**DATA BLOCK**
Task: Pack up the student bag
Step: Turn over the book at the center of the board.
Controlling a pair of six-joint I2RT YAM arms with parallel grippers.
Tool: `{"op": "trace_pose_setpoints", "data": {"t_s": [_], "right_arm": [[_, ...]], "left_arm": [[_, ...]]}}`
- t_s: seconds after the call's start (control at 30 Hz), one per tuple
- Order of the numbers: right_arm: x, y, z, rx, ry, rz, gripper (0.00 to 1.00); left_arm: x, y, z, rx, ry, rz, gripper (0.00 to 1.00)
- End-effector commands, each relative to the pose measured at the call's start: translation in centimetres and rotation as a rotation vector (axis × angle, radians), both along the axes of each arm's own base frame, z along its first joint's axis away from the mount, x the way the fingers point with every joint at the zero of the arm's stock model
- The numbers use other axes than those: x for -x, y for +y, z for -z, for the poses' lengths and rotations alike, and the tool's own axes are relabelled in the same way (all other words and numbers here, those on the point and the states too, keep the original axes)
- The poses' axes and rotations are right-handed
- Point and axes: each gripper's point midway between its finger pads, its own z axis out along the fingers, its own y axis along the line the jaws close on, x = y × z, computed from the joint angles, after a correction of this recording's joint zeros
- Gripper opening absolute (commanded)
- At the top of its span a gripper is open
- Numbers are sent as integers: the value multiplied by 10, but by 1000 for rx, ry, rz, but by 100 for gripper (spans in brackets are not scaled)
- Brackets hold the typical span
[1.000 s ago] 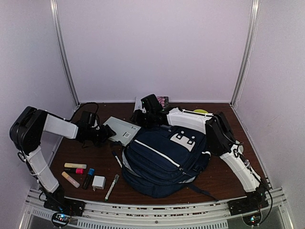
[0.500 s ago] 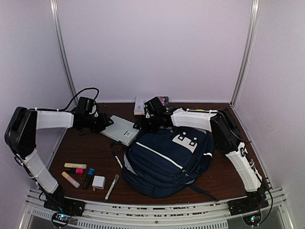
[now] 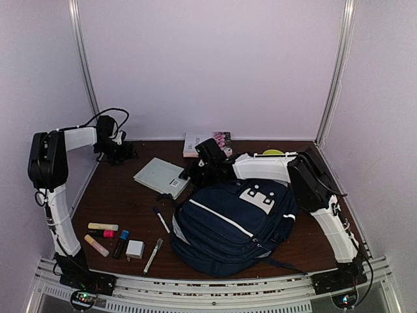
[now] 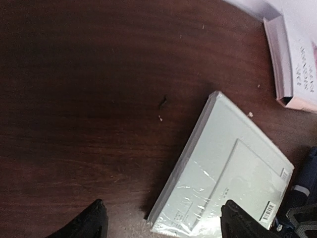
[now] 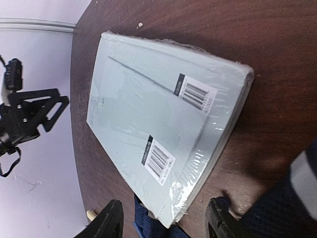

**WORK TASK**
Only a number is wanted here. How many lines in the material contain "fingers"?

**SOLUTION FOR THIS PROBLEM**
2